The Washington Legal Foundation (WLF) this week filed comments urging the Occupational Safety and Health Administration (OSHA) to extend and formalize its new standard, which exempts home offices from inspection and businesses from liability for injuries occurring in home offices.
OSHA’s decision to adopt a standard that exempts home offices from inspection and businesses from liability for home office-related injuries has a tortured history. On August 21, 1997, CSC Credit Services wrote OSHA requesting guidance. CSC explained in light of its decision to place more sale executives in home offices, CSC needed OSHA to provide guidance about a company’s legal obligations to ensure the safety of home offices. Two years later OSHA replied: “The OSH Act applies to work performed by an employee in any workplace within the United States, including a workplace located in the employee’s home. All employers, including those which have entered into ‘work at home’ agreements with employees, are responsible for complying with the OSH Act and with safety and health standards.”
Soon afterward this letter was leaked to the news media, and OSHA attracted widespread public outrage over the prospect of OSHA inspectors making surprise inspections in private homes. Consequently, OSHA withdrew its interpretive letter on January 6, 2000. Less than three weeks later, on January 25, 2000, Charles N. Jeffress, Assistant Secretary for Occupational Safety and Health, appeared in a hearing held by the U.S. Senate Subcommittee on Employment, Safety, and Training. There Mr. Jeffress testified that OSHA’s interpretive letter to CSC had “led to some confusion about the issue of safety and health issues relating to work performed at home.” On that basis, Mr. Jeffress backpedaled from the interpretive letter, stating that OSHA would not inspect home offices nor would businesses be held liable for injuries and illnesses connected with home offices.
On February 25, 2000, OSHA released Instruction CPL 2-0.125, ostensibly designed to provide “guidance to OSHA’s compliance personnel about inspection policies and procedures concerning worksites in an employee’s home.” Based on the distinction between home offices and other home worksites, OSHA carved out a three-part exemption for home offices. First, “OSHA will not conduct inspections of employees’ home offices.” Second, “OSHA will not hold employers liable for employees’ home offices, and does not expect employers to inspect the home offices of their employees.” Third, “[i]f OSHA receives a complaint about a home office, . . . OSHA may informally let employers know of complaints about home office conditions, but will not follow-up with the employer or employee.” OSHA continued to hold employers responsible for reporting requirements, however. “Employers who are required . . . to keep records of work-related injuries and illnesses, will continue to be responsible for keeping such records, regardless of whether the injuries occur in the factory, in a home office, or elsewhere, as long as they are work-related, and meet the recordability criteria of 29 CFR Part 1904.”

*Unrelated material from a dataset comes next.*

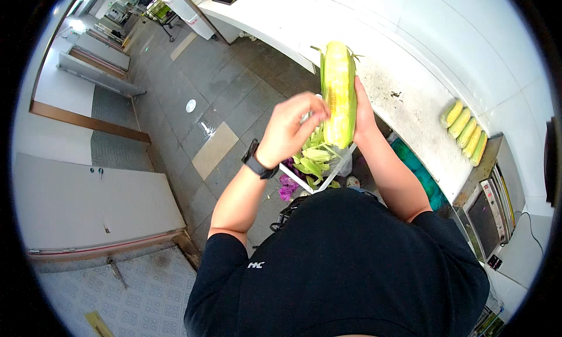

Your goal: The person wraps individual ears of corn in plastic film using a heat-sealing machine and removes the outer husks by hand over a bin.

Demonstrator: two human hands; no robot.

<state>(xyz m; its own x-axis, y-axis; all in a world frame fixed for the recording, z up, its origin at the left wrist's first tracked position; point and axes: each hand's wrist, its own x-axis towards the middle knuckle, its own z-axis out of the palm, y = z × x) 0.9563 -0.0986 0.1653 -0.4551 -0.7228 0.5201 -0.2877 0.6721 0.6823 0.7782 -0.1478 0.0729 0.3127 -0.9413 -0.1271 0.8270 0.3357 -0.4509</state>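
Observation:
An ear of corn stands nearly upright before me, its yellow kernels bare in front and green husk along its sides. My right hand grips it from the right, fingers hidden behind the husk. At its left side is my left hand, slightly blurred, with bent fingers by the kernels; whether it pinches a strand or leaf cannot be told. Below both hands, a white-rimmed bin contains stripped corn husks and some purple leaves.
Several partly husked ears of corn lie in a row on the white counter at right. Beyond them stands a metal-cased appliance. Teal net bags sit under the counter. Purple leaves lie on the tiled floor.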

In its comments filed with OSHA, WLF argued that OSHA’s home office exemption ought to embrace reporting requirements. WLF pointed out that the same reasons that justify OSHA’s decision to forgo inspections and employee liability also counsel in favor of exempting businesses from reporting injuries and illnesses occurring in home offices. In addition, WLF urged OSHA to submit a modified work office standard for notice and comment. Not only would doing so strengthen and clarify that standard, it would also ensure that OSHA fully complied with its duty under the Administrative Procedure Act, which generally requires federal agencies to submit new regulations for public notice and comment.
“OSHA should do all it can to encourage telecommuting and similar work arrangements by extending its home office exemption to include reporting requirements,” said WLF’s Senior Counsel for Litigation Affairs Shawn Gunnarson. “We urge OSHA to submit an amended home office exemption for public notice and comment, so that businesses and employees alike will have the legal guidance they deserve.”
The Washington Legal Foundation is a public interest law and policy center with supporters in all 50 states. It devotes a significant portion of its resources to defending and promoting the principles of free enterprise and individual rights.